Task prompt » Using the records below, filter out every line that lacks "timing" and copy the rest.

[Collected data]
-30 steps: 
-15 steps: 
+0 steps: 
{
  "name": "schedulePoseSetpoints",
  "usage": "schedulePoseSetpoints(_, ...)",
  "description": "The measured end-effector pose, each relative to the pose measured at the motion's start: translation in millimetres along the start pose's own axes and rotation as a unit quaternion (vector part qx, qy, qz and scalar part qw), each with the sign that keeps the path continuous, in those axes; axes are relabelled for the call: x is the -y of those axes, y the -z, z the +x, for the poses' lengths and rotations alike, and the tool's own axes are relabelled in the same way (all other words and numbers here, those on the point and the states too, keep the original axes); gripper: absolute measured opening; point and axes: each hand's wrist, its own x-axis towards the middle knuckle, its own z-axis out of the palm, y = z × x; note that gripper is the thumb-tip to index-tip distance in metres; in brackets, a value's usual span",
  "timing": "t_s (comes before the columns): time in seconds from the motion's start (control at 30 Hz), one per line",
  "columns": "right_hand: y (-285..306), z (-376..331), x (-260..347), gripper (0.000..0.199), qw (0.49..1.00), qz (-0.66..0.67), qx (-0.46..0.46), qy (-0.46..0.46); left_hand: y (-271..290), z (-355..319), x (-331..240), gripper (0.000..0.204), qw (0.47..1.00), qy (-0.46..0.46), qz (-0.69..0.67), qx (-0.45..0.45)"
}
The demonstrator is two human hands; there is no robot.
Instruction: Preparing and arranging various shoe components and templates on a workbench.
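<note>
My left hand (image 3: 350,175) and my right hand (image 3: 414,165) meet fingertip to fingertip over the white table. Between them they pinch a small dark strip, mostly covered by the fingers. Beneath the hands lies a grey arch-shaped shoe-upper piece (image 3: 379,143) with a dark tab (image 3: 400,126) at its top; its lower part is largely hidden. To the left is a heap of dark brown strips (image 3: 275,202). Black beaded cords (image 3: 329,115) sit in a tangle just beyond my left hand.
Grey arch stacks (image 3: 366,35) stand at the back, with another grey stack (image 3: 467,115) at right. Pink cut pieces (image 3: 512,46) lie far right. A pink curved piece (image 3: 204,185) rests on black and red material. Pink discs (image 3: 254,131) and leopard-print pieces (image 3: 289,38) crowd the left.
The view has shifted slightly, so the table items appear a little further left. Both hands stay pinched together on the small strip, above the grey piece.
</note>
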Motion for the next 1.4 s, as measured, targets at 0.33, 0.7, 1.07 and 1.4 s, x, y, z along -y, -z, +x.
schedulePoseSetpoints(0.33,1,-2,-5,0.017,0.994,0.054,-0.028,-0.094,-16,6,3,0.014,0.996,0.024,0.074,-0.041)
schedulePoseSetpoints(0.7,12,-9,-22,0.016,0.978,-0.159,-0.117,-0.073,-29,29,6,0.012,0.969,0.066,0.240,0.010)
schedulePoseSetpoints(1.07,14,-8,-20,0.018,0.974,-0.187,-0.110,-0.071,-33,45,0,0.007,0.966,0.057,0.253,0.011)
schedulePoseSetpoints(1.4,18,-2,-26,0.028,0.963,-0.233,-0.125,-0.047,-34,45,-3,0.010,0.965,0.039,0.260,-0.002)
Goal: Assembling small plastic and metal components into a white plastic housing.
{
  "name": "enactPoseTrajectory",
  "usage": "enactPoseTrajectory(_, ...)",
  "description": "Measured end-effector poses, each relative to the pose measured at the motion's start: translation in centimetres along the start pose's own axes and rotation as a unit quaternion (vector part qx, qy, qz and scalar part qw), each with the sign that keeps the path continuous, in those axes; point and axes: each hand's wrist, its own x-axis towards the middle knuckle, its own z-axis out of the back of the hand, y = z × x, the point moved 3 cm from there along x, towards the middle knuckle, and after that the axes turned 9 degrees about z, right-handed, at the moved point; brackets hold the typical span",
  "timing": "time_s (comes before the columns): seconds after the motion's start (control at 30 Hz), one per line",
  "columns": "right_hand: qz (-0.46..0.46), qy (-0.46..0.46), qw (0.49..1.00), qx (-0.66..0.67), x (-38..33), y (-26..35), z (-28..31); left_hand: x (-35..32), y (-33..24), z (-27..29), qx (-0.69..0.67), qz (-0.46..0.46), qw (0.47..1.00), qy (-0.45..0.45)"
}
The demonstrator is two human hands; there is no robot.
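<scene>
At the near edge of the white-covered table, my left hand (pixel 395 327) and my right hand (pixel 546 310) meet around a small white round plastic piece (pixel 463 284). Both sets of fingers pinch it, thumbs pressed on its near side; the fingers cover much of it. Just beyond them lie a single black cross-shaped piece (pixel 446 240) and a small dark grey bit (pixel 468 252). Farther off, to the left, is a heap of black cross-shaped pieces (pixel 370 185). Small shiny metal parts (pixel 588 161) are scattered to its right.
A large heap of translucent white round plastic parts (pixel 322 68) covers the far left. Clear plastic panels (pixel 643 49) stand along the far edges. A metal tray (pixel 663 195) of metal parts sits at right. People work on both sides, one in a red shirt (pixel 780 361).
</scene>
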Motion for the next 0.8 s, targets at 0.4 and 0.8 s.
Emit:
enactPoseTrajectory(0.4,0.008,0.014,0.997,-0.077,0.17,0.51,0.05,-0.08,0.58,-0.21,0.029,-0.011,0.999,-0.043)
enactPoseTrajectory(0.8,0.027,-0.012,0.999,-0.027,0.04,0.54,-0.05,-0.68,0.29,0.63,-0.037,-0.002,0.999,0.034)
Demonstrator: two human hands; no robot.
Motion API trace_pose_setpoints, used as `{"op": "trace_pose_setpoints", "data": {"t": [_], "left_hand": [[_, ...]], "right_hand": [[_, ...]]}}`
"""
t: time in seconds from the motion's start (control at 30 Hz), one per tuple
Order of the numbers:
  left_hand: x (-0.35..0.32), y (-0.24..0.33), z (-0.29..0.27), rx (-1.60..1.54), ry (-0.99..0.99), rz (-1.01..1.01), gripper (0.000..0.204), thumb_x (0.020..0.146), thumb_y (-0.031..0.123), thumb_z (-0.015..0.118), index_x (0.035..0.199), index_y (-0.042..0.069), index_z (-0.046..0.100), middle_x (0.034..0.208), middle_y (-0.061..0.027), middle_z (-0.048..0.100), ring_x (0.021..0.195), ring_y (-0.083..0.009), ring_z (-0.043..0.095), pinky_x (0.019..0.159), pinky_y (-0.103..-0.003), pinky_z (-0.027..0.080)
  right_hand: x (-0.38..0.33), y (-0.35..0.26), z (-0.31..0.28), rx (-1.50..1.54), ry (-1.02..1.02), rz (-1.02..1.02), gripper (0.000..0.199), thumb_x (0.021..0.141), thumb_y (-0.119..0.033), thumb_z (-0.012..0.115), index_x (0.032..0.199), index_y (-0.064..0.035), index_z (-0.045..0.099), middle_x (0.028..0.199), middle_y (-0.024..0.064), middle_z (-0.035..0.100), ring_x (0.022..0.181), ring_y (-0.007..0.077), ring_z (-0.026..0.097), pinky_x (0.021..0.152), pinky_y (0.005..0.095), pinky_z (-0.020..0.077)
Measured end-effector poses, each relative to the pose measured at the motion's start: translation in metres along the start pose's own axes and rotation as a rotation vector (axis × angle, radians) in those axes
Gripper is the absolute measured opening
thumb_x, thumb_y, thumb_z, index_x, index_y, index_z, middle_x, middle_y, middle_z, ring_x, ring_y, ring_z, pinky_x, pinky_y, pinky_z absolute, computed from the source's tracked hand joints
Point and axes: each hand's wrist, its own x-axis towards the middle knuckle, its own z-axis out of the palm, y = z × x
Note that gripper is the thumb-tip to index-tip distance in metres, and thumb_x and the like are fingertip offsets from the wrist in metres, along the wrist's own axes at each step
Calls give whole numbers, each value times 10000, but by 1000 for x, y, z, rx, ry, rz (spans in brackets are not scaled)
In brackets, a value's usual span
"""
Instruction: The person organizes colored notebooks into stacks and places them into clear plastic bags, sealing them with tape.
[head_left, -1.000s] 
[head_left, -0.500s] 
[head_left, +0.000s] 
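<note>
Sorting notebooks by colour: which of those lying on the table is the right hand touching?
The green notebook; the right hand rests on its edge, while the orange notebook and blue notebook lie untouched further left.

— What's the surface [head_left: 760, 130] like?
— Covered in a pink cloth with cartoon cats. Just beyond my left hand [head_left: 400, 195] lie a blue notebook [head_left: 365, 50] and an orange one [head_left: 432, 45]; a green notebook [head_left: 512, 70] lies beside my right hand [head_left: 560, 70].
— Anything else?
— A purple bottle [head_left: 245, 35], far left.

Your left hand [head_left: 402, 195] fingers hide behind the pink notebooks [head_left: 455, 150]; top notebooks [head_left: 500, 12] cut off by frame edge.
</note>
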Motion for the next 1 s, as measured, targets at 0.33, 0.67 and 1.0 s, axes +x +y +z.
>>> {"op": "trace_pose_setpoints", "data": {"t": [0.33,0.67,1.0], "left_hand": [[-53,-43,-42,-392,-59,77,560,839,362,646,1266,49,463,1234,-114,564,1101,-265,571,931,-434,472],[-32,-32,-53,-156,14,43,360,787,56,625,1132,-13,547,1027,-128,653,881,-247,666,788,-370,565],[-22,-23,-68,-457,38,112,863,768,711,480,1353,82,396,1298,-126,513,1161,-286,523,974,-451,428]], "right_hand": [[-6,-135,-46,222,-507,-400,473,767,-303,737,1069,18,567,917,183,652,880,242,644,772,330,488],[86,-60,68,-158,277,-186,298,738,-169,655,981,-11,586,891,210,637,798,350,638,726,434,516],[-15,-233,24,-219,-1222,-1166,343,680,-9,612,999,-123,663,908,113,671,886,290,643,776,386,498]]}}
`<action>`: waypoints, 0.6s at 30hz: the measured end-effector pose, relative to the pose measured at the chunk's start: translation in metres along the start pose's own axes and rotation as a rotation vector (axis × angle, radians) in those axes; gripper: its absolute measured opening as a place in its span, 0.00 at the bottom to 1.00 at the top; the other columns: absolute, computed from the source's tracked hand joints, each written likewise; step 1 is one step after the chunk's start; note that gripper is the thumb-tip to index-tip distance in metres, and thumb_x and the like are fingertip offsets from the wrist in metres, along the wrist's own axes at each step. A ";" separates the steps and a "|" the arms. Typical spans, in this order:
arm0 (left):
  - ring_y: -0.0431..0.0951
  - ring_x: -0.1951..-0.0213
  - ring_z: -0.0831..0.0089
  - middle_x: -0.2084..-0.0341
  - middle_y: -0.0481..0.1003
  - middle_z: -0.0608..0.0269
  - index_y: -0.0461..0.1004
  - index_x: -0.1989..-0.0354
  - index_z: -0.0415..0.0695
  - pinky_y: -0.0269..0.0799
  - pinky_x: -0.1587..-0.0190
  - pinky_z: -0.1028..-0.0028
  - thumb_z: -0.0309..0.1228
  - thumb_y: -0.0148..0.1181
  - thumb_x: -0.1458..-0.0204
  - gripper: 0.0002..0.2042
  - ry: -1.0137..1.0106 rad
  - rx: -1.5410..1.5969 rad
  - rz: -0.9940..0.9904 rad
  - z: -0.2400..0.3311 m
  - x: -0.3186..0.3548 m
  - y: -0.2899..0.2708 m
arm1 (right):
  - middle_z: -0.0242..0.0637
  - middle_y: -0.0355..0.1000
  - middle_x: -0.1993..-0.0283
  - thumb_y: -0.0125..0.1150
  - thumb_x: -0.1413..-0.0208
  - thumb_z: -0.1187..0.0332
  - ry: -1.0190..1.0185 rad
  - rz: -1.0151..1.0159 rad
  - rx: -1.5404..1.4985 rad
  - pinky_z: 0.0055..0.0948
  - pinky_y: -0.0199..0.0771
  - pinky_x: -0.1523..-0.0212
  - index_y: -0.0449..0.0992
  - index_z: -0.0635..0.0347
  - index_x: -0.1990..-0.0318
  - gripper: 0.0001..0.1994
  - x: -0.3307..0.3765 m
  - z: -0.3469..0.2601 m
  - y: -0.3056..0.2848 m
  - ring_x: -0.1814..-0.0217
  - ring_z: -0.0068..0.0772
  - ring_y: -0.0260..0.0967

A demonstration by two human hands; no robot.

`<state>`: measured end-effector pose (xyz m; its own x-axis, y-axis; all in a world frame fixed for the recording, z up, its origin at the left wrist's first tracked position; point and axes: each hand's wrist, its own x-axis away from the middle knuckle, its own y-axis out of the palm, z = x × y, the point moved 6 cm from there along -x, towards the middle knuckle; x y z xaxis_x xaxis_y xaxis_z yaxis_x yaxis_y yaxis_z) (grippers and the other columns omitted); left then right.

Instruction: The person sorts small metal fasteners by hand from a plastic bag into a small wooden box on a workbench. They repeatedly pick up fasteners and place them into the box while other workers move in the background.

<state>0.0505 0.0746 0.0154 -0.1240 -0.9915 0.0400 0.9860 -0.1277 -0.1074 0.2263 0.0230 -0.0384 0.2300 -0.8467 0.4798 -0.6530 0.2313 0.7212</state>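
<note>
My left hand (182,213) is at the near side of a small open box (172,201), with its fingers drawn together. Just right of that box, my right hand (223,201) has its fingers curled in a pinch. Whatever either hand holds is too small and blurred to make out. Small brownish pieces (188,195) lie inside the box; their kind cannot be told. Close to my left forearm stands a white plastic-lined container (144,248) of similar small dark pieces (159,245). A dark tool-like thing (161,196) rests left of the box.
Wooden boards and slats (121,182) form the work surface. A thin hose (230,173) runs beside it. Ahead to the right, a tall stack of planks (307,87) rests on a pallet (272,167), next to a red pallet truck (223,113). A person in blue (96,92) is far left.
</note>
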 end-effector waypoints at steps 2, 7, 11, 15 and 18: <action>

Worked solution »
  "timing": "t_s (comes before the columns): time in seconds from the motion's start (control at 30 Hz), one per line",
  "timing": "time_s (comes before the columns): seconds after the motion's start (control at 30 Hz), one per line",

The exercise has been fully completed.